I was intrigued by the case as well because I’m fascinated by all the ingenuity displayed in that vast, profit-motivated culture of drug trafficking, particularly from Mexico.
In the 1990s, American medicine began to claim that opiate painkillers could be prescribed virtually indiscriminately, with little risk of addiction to patients. The result over the next two decades was a huge increase in our national supply of painkillers.
That happened without anyone realizing that our heroin market had also shifted during those years. Most of our heroin now came not from the Far East (Turkey, Burma, Afghanistan) but from Latin America – Colombia and, today especially, from Mexico. It got here cheaper and more potent than the Far East stuff.
Truth is, though, most Mexican traffickers for years cared little for heroin, which they viewed as decidedly scuzzy and back-alley and with a relatively small market of tapped-out users in the United States. So they focused more on cocaine and meth, and pot, of course.
Then we began creating scads of new opiate addicts with this expansion of indiscriminate prescribing of narcotic painkillers.
That, in turn, awoke an underworld version of Fedex, and unleashed the powerful and ingeniously creative forces of the Mexican drug-trafficking culture, then largely dormant when it came to heroin. By the way, that’s not to say, necessarily, cartels. Just a widespread culture of drug trafficking, particularly in certain regions of Mexico.
There’s a reason why heroin exists. It’s not because it has much medicinal use. Or, better put, the painkilling benefits it does possess can be provided by other drugs at far less risk of addiction.

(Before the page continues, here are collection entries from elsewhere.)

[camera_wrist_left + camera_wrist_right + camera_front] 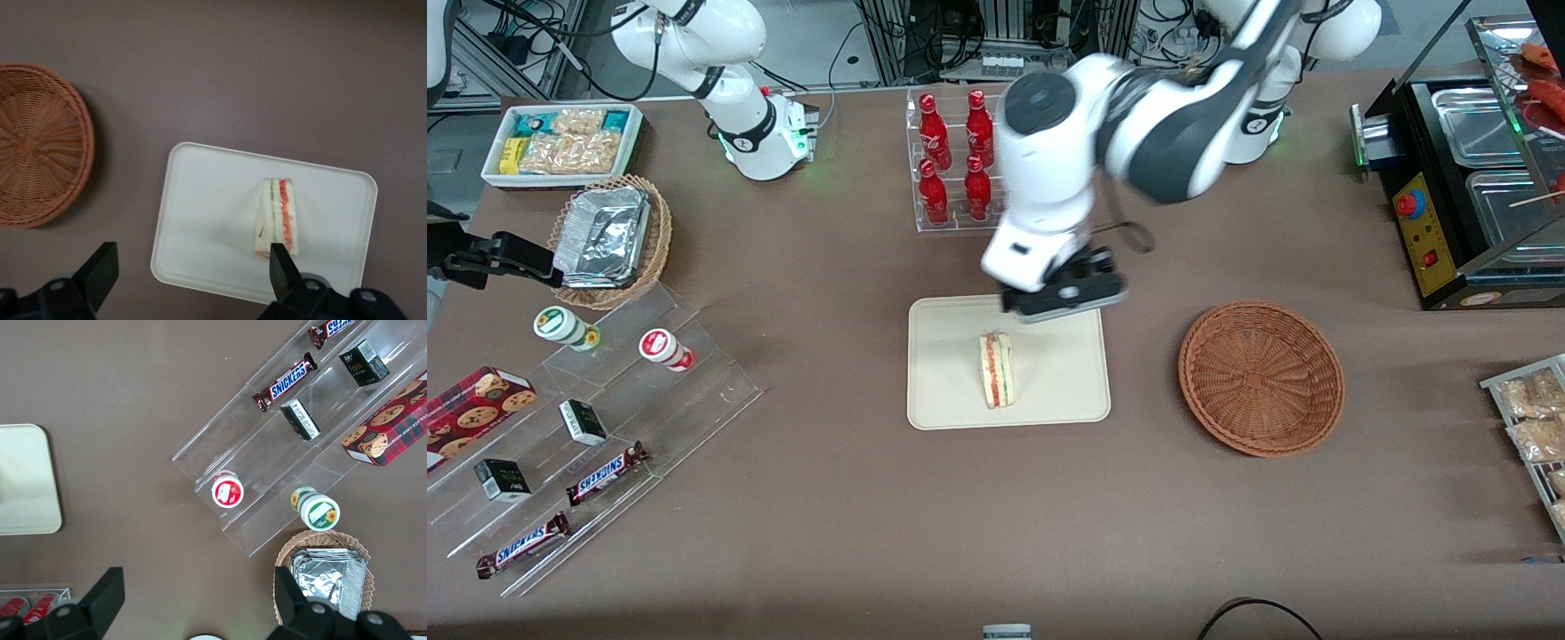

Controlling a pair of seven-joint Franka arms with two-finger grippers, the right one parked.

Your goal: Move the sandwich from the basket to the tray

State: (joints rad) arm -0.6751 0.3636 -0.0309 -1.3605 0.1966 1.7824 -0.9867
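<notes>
The sandwich (pixel 996 370) (pixel 276 217), a pale wedge with red and green layers on its edge, lies on the cream tray (pixel 951 391) (pixel 207 220). The reddish-brown wicker basket (pixel 1261 377) (pixel 37 143) stands with nothing in it beside the tray, toward the working arm's end of the table. My gripper (pixel 1063 293) (pixel 193 267) hangs above the tray's edge farther from the front camera, well above the sandwich. Its fingers (pixel 100 270) are spread wide with nothing between them.
A clear rack of red bottles (pixel 955 160) stands farther from the front camera than the tray. A tan basket with foil containers (pixel 609 238), a white bin of snacks (pixel 560 142) and an acrylic stand with candy bars (pixel 587 444) lie toward the parked arm's end. A black food warmer (pixel 1467 178) stands at the working arm's end.
</notes>
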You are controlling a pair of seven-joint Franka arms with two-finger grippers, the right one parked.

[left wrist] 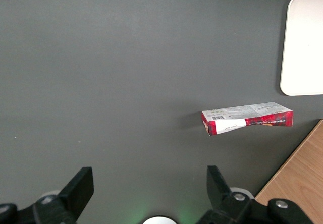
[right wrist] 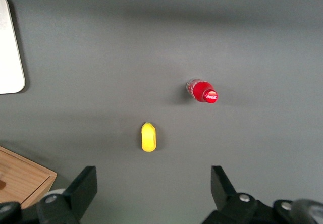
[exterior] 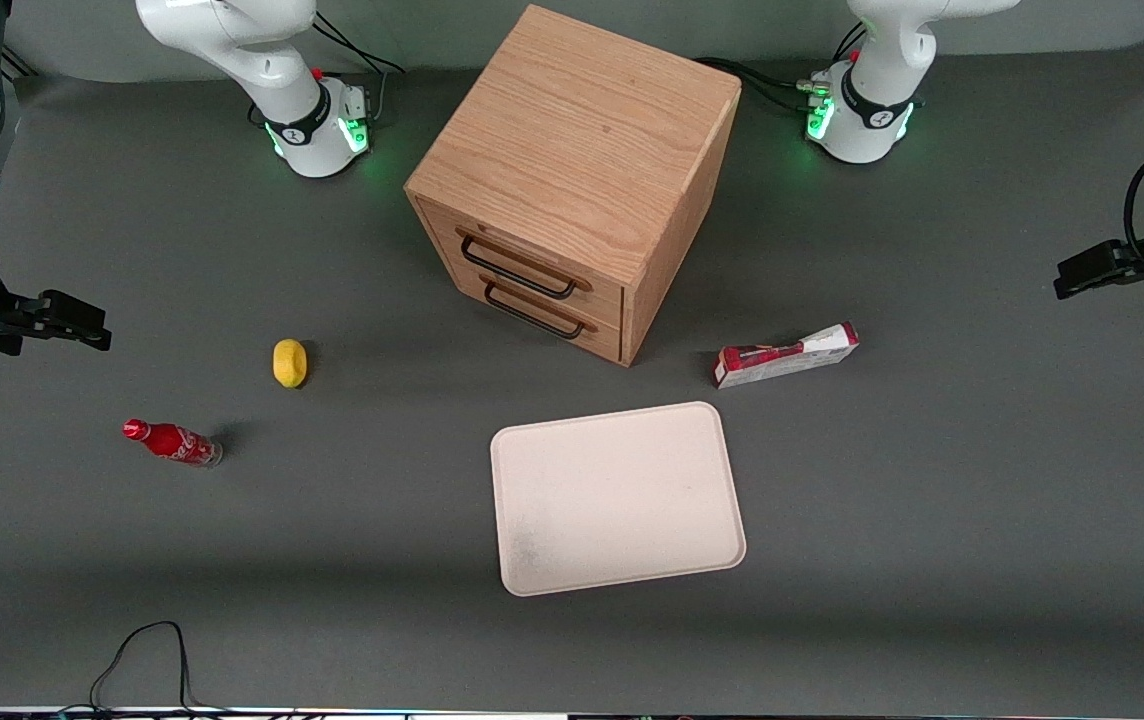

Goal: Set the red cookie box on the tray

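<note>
The left arm's gripper [left wrist: 146, 193] hangs in the air at the working arm's edge of the desk, well apart from everything on it. Its two black fingers [left wrist: 81, 186] are spread wide and hold nothing, with bare grey surface showing between them. In the front view the same gripper [exterior: 1067, 275] shows as a dark angular block at the end of a cabled wrist.

The red cookie box [exterior: 785, 355] lies flat on the desk, nearer the gripper than anything else. It is a long slim carton, glossy red along its side, with a white end panel (a barcode shows on its pale upper face in the left wrist view [left wrist: 247, 119]). It sits beside the drawer cabinet's lower corner and just off the tray's corner, touching neither.

The tray [exterior: 532, 560] is a flat cream-white rectangle with rounded corners and a low rim, matte and faintly scuffed, nothing lying in it. It rests nearer the front camera than the cabinet [exterior: 572, 150], a cube of pale oak-grain wood turned at an angle, with two drawers that each carry a thin black wire handle.

Toward the parked arm's end of the desk sit a small yellow lemon-shaped object [exterior: 289, 362] and a shiny little red cola bottle [exterior: 172, 442] with white script.

The desk [exterior: 932, 520] is covered in smooth, dull dark-grey sheet. A black cable [exterior: 147, 650] loops at its front edge.
</note>
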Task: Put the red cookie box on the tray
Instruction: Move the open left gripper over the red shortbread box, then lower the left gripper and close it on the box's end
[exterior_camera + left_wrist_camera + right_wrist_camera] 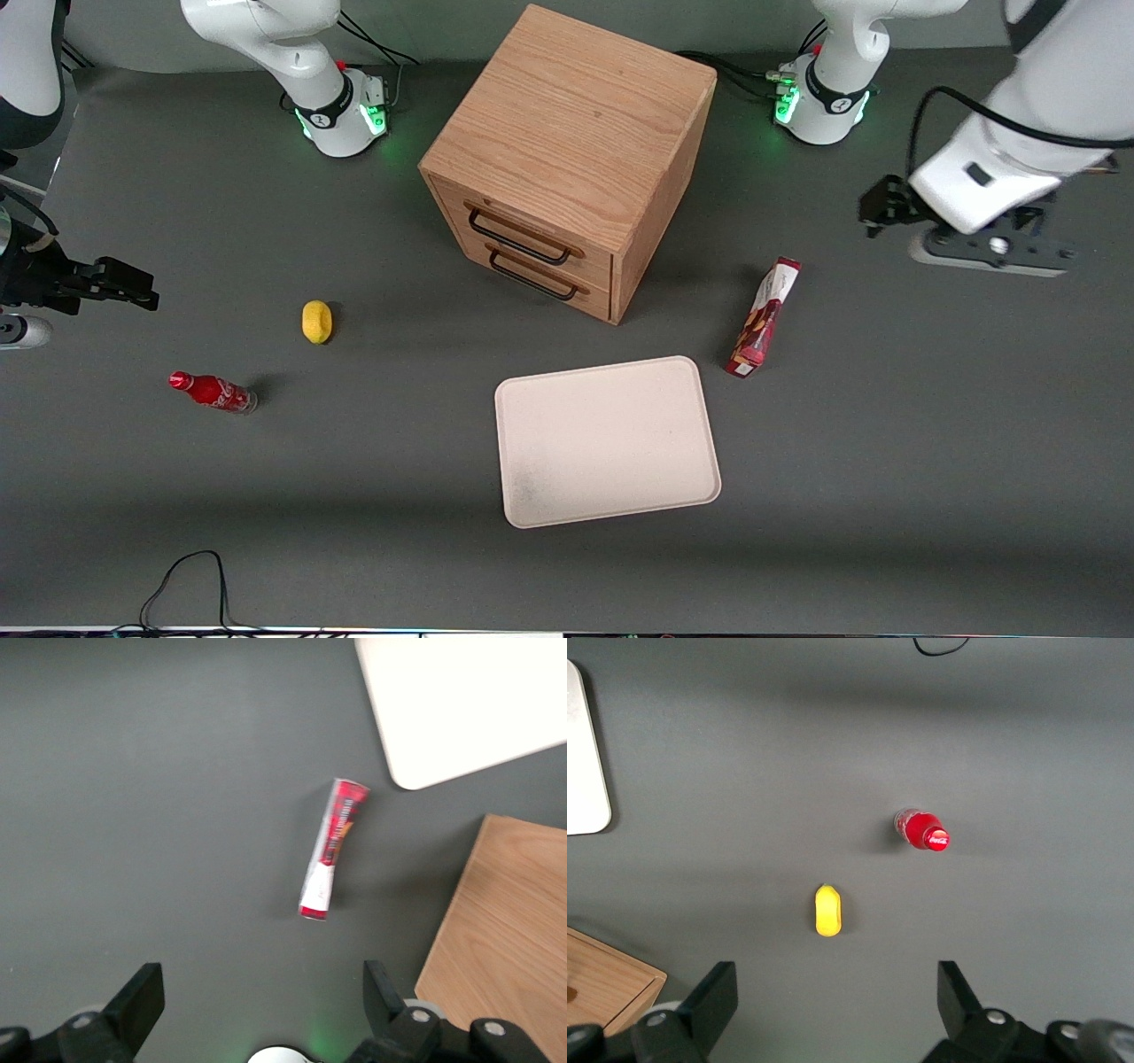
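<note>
While the red cookie box (764, 316) lies on the counter (886, 461) just beside the tray (607, 440) corner, the end effector (257, 1010) hovers spread and empty; reaching comes first, then descending to grip.

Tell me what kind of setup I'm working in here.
Likely a robot lab tabletop: a grey mat-covered table with arm bases bolted on, and staged props, namely a wooden drawer cabinet, tray and red cookie box. The open gripper hovers above the box.
</note>
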Robot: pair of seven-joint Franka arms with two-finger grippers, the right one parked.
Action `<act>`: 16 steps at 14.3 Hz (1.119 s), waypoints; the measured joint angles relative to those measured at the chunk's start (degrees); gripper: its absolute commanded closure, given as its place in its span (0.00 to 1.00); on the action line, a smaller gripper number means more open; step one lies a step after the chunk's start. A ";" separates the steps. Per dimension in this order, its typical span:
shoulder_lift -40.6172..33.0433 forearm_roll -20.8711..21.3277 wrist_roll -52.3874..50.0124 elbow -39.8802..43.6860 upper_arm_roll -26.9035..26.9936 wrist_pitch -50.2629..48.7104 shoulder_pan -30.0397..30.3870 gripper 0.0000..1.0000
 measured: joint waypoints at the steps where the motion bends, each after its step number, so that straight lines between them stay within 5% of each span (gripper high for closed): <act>1: 0.07 0.00 0.80 0.38 -1.02 -0.53 -0.03 0.00; 10: 0.15 -3.03 9.23 -1.22 -1.18 -1.31 0.49 0.00; 16: 0.01 -3.63 11.39 -18.20 -1.27 17.32 0.47 0.00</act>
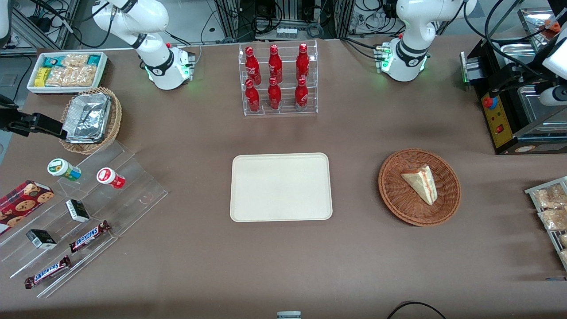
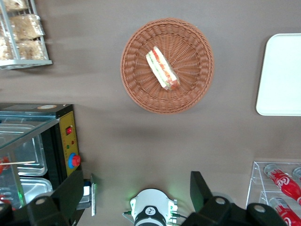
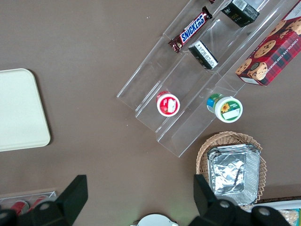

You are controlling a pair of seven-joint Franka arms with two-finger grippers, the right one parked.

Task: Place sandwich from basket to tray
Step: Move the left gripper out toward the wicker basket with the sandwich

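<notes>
The small triangular wedge of pale white bread with red and green filling, the sandwich (image 1: 421, 182) (image 2: 162, 68), lies on its side inside the round, shallow, reddish-brown woven wicker basket (image 1: 394, 195) (image 2: 193, 42), a little off the bowl's middle, with its layered edge showing in the left wrist view. The basket sits on the brown-covered bench (image 1: 283, 257), toward the working arm's end. Beside it, well apart and nearer the middle of the bench, lies the flat cream-white rectangular tray with rounded corners (image 1: 281, 187) (image 2: 282, 75) (image 3: 19, 110), with nothing on it. Farther from the front camera than the tray stands a clear acrylic rack of red bottles (image 1: 278, 78). The left arm's end effector (image 2: 136, 193) hangs high above the bench, over the strip between the basket and the arm's white base (image 1: 405, 60) (image 2: 151, 212); its two dark fingers (image 2: 200, 188) stand wide apart with nothing between them, touching neither sandwich nor basket. Near that base, at the bench's edge, is a black machine with a yellow panel and red button (image 1: 496, 115) (image 2: 70, 146). Toward the parked arm's end lies a lighter tan wicker basket holding silver foil containers (image 1: 91, 117) (image 3: 233, 172).
</notes>
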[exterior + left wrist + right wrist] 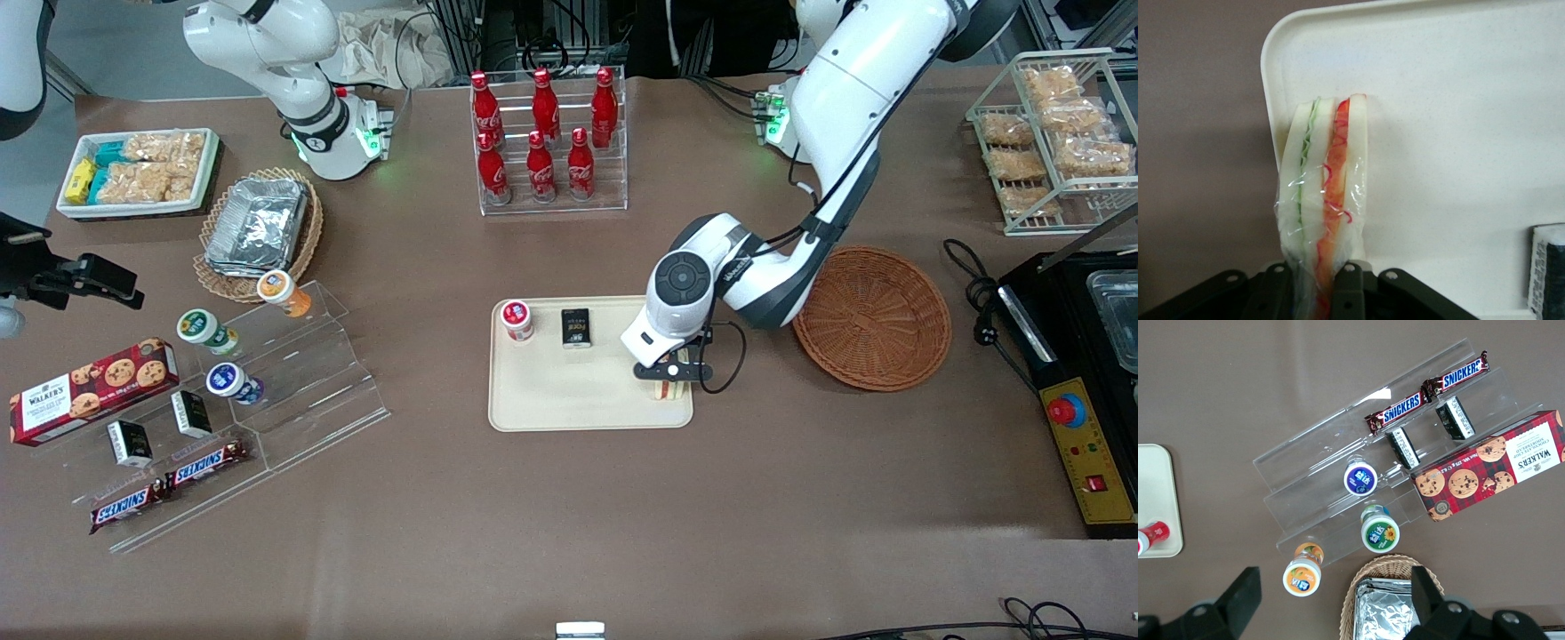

Heroin exists because it’s a great drug if you’re a trafficker. It’s easy to make and is very condensed. It’s easy to cut – making it profitable to traffic even in small quantities. So small-scale heroin trafficking is a big part of the story of how it gets here from Mexico.
Also, heroin is one of the few drugs that makes sense to sell retail – as it creates customers who must buy your product every day, Christmas included, and usually several times a day.
Thus applying basic business-school principles to heroin vending – principles of marketing, customer service, etc – just naturally occurs to folks.
Hence Manny’s Delivery Service. And a bunch more like them.
Veytia is the Attorney General for the state of Nayarit, and a figure bigger in the public mind than the state’s governor – which is rare in Mexico.
He was charged under an indictment out of New York alleging that he conspired to smuggle heroin, cocaine and methamphetamine into the United States.
Those who’ve read Dreamland know the importance of Nayarit in our heroin supply. Many have alleged that Veytia protected the heroin trade, in an alliance with a large and new cartel known as Jalisco New Generation, who has taken control of the region over the last six years.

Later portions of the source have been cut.